Un moment de silence suivit. Puis, deux jours plus tard, Marina apprit que papa et Zhanna étaient partis pour l’Extrême-Orient avec leurs affaires, sans intention de revenir.

– Maman Galya, comment se fait-il qu’aujourd’hui j’aie vingt-six ans et que tu ne m’aies retrouvée que maintenant ? – demanda Marina, posant la question la plus cruciale.

– Oh ! Ma chère ! Quelle histoire fascinante ! – sourit Galina, mais son sourire était dépourvu de toute chaleur. – J’aurais aimé que ta grand-mère, Lilia Iakovlevna, te la raconte elle-même. Mais, heureusement pour elle, elle n’a pas survécu jusqu’à ce jour !

Marina était stupéfaite, mais sa curiosité ne cessait de croître.

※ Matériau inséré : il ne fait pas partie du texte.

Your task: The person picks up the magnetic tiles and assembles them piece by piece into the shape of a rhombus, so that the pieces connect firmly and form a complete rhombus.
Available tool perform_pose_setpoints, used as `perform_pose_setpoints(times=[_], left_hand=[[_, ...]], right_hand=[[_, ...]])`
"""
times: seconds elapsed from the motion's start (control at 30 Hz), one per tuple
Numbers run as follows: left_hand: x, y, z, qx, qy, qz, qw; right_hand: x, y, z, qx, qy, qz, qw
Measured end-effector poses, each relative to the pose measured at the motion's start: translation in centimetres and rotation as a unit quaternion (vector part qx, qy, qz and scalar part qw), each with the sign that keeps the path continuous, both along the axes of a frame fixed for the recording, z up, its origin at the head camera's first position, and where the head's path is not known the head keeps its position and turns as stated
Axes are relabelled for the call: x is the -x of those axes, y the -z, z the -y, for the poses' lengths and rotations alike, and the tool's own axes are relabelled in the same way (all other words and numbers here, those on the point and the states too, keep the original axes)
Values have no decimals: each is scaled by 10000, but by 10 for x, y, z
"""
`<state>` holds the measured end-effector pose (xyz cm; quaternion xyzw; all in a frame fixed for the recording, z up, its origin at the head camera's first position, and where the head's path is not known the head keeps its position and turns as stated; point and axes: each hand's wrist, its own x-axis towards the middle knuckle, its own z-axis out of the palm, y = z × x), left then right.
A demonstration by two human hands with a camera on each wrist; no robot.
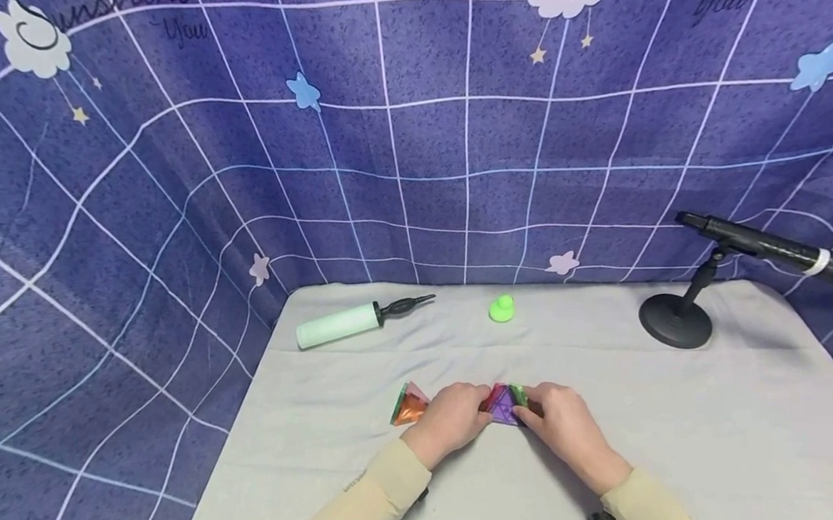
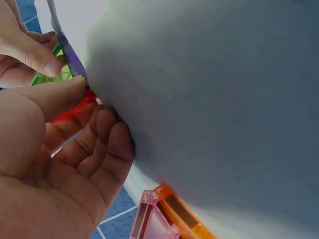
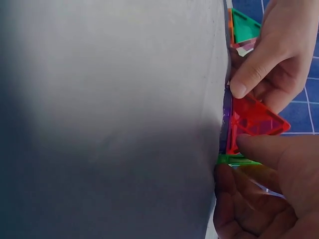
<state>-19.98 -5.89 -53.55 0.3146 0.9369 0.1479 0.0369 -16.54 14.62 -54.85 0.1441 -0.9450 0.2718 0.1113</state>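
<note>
A purple triangular magnetic tile (image 1: 504, 408) lies on the cloth between both hands. Upright along its edges stand a red triangular magnetic tile (image 3: 253, 118) and a green one (image 2: 64, 73). The left hand (image 1: 453, 417) pinches the red tile near its corner, thumb against it. With thumb and fingers, the right hand (image 1: 564, 426) pinches the green tile, which its fingers partly hide. Just left of the left hand sits a second group of joined tiles, with an orange tile (image 1: 410, 412), a pink tile (image 1: 417, 391) and a dark green edge; the hand covers part of it.
A pale green hand pump (image 1: 338, 326) with a black nozzle lies at the back left. Near the back middle sits a small bright green toy duck (image 1: 502, 309). A black tube-shaped device on a round stand (image 1: 676, 320) is at the back right. Patterned purple cloth (image 1: 435, 141) hangs behind.
</note>
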Motion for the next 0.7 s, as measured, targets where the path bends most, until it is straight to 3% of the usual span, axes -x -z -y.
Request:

La jeune provinciale Galya avait succombé aux avances prévenantes et attentionnées du fils du professeur Vishnevskaya, Egor. Elle se rendit quasiment sans résistance, et perdit la tête dès leur premier rendez-vous. Le roman promettait d’être éclatant, mais, comme il s’est avéré, il fut éphémère.

D’ailleurs, le professeur Vishnevskaya, Lilia Iakovlevna, n’approuvait pas la liaison de son fils avec une fille issue d’un milieu modeste. Mais Galya tomba enceinte avant même que le professeur ait eu le temps d’agir.

Naturellement, de telles affaires ne se règlent pas quand on dispose de statut, de relations et d’argent. Mais Galya était étudiante à l’université où enseignait Lilia Iakovlevna. Et le fait que Galya soit enceinte de son fils était déjà connu de toute l’université.

– La réputation est plus importante, – disait-elle à la maison, – mariez-vous, mettez au monde, et après on verra.

C’est précisément à ce moment-là que le labyrinthe des mensonges infinis commença à se dérouler.